NIR-IIb probes with extremely low tissue scattering and autofluorescence have afforded ultrahigh imaging contrast and penetration depth.45–47,49 We initially tested the optimal surface modification and identified a two-layer-surface coating that improved biosafety of QDs (the dynamic light scattering (DLS) size of QDs is about 35 nm and the zeta potential of the QDs is about −1.4 eV). The coated QDs possessed superbright NIR-IIb emission with peak emission at 1600 nm.45–47 The QDs also exhibited outstanding photostability during the exposure to a high-power 808 nm laser, eliminating quantification problems that could be caused by signal decay. The large Stokes shift, widely recognized to be critical for background signal reduction, improved imaging quality (Fig. 1a). We used a 1% intralipid solution to simulate the tissue to test the penetration depth of the QDs with that of indocyanine green (ICG), a probe used in the clinic.50 QDs imaging signals were collected in the >1500 nm region. From the fluorescence images of capillaries filled with QDs or ICG solutions, we observed that the former penetrated deeper and significantly improved contrast in the NIR-IIb window (Fig. 1b). Multilayer surface modification with both OPA and PEGylation layers can significantly improve in vivo stability and in vivo circulation time of QDs. We further optimized the surface coating of PbS/CdS core–shell QDs and proved that the two-layer surface coating by OPA and PEGylation dramatically improved the stability and biosafety of QDs (Fig. 1c). As shown in Fig.
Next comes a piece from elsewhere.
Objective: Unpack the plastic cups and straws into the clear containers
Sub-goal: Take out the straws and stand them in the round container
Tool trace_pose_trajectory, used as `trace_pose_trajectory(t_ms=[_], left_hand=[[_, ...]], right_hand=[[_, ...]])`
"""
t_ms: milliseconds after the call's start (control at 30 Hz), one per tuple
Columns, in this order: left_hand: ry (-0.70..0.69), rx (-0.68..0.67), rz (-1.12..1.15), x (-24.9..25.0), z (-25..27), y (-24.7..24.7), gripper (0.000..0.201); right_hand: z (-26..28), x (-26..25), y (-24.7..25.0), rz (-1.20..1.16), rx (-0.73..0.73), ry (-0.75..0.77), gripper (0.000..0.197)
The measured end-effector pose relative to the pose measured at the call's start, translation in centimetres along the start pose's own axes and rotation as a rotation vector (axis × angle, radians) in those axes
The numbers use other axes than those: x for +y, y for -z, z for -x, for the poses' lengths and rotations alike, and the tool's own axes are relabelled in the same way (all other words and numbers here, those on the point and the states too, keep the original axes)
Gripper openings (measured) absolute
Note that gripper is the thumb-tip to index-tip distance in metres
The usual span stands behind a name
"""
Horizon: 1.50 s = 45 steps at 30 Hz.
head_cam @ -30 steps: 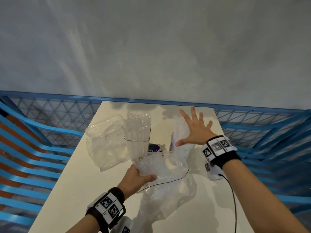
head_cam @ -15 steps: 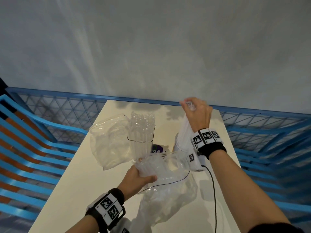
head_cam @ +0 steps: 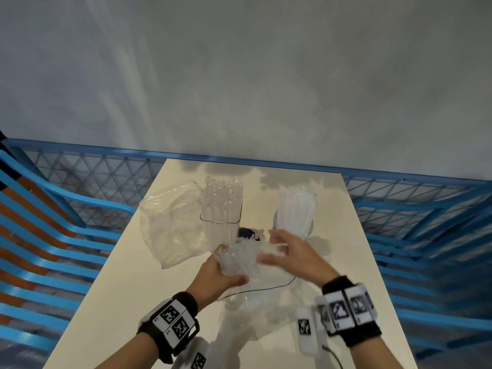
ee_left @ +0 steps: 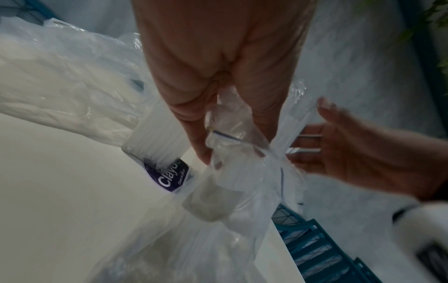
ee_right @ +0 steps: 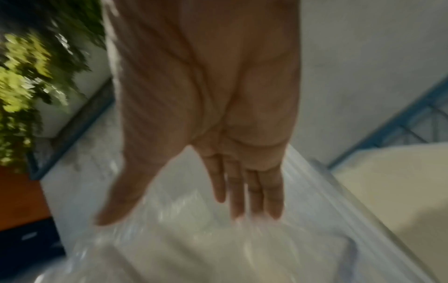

S1, OPA-coated QDs had short vessel circulation time, whereas further PEGylation greatly enhanced the circulation time and in vivo stability of the NIR-IIb QD probe. The rotated whole body imaging of mice after tail vein administration of the NIR-IIb probe provided high-quality 360° omnidirectional visualization of mouse vessels (Fig. 1d, S2, S3 and Video S1–S3). The extremely low background signal enabled super-high imaging contrast.
image file: d0ra06249a-f1.tif
Fig. 1 Imaging with a NIR-IIb probe with extremely low tissue scattering and autofluorescence affords ultrahigh imaging contrast and penetration depth. (a) Scheme of “the large Stokes shift accounts for low background signal and superior imaging quality”. (b) Fluorescence images of capillaries filled with aqueous solutions of quantum dots (QDs) and indocyanine green (ICG), covered by a 1% intralipid solution at varying depths. QDs imaging signals were collected in the >1500 nm region. Data was plotted from previous report.47 (c) Scheme of the PbS/CdS core–shell QDs after coating by OPA and PEGylation. The two-layer surface coating significantly improved the stability and biosafety of QDs. (d) Whole-body rotating images after administration of the NIR-IIb probe into the tail-vein (100–150 μL of 3 μM solution of coated QDs).47

With a well-established NIR-IIb probe in hand, we first tested whether it was suitable for high-quality and high-contrast vessel imaging. To this end, a shaved mouse was immobilized in the supine position with the left leg exposed under the imaging field of view for video-rate hind limb vessel imaging (Fig. 2a and Video S4). Following an injection of 100–150 μL of 3 μM two-layer coated QDs, the vessel structure was visualized clearly and with extremely low background signal by video-rate imaging under the 1500 nm long pass filter. The hind limb vein was visualized first, and the NIR-IIb signal spread in both the veins and arteries, highlighting the potential of the probe for real-time monitoring of inflammatory processes. Additionally, we performed high-quality vessel imaging in other parts of the body, including leg, backside, abdomen, tail, and others (Fig. 2b). In all cases, our probe allowed for high-quality vessel imaging under surgical light exposure with maximal vessel signal to background (muscle) ratio. Multiplexed NIR-II visualization of metastatic tumors and sentinel lymph node resection with full light exposure surgery has been achieved previously.47 The current study also proves that NIR-IIb imaging modality enables universal navigation under surgical light exposure for both preclinical and clinical procedures.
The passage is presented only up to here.